### YOUR INSTRUCTIONS
Take every line from the data that has the word "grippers" in it.
========================================
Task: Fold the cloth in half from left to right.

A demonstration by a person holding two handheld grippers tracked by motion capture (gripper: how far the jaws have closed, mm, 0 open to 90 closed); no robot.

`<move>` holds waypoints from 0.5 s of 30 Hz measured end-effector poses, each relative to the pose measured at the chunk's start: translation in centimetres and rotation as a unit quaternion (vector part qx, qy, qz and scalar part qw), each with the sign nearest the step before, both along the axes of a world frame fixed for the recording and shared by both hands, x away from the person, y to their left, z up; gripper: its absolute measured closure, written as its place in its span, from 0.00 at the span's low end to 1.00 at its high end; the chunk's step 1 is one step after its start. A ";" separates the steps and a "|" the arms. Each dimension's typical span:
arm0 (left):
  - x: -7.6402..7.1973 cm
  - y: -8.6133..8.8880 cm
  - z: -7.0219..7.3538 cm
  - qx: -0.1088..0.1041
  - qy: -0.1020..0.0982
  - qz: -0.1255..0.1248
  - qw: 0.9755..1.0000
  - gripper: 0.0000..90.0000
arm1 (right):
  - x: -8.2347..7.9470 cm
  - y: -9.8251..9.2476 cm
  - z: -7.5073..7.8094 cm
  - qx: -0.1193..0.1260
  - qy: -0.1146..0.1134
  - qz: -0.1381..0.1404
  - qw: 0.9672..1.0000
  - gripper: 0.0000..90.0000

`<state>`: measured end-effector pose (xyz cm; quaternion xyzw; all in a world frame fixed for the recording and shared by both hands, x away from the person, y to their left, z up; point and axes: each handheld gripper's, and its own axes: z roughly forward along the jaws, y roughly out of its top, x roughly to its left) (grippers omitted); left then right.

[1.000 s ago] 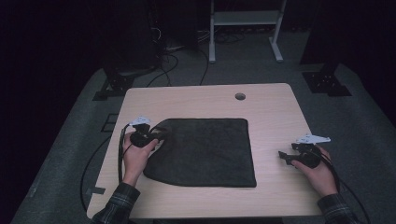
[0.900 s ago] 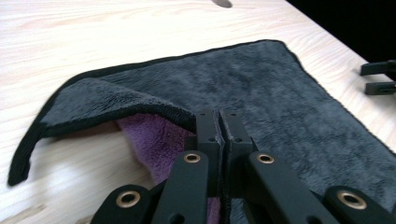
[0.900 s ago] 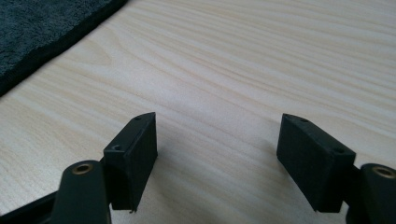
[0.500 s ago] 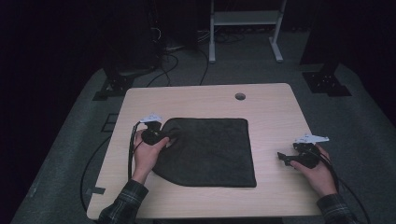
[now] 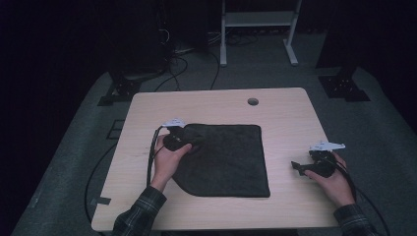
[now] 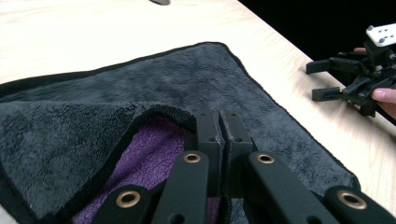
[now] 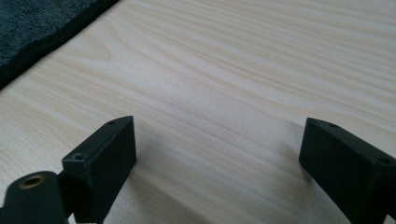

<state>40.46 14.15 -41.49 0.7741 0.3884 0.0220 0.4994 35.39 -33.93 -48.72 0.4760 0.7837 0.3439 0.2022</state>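
Note:
A dark grey towel (image 5: 226,157) lies flat on the middle of the wooden table (image 5: 211,103). My left gripper (image 5: 193,143) is shut on the towel's near-left corner and has that corner folded in over the cloth. In the left gripper view the jaws (image 6: 218,122) pinch the black hem of the towel (image 6: 187,79), and its purple underside shows beneath. My right gripper (image 5: 295,166) rests low over bare wood right of the towel. Its jaws (image 7: 217,144) have just been opening and stand wide with nothing between them. The towel's edge (image 7: 37,23) lies at the upper left there.
A round cable hole (image 5: 253,102) sits near the table's far edge. The left gripper's cable (image 5: 150,157) loops off the table's left side. A white stand (image 5: 258,19) and dark equipment are on the floor behind. The right gripper (image 6: 320,79) shows far off, past the towel.
My left hand has moved to the right with the towel's corner, drawing the left edge in over the cloth. The right hand has stayed in place.

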 end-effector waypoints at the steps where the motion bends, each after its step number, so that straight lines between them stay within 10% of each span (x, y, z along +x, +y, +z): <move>1: 0.0 -0.3 0.0 0.000 0.001 -0.003 1.000 0.98 | 0.0 0.0 0.0 0.000 0.000 0.000 1.000 0.11; 15: 1.0 -3.9 0.0 -0.011 0.008 -0.042 0.999 0.98 | 0.0 0.0 0.0 0.000 0.000 0.000 1.000 0.11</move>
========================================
### WRITTEN RESPONSE
A demonstration by a person holding two handheld grippers tracked by motion capture (gripper: how far the jaws have closed, mm, 0 open to 90 closed); no robot.
`<state>`: measured end-effector pose (xyz cm; quaternion xyzw; all in a world frame fixed for the recording and shared by both hands, x away from the person, y to their left, z up; point and axes: each handheld gripper's, and its own axes: z roughly forward along the jaws, y roughly out of its top, x roughly to its left) (grippers omitted); left then right.

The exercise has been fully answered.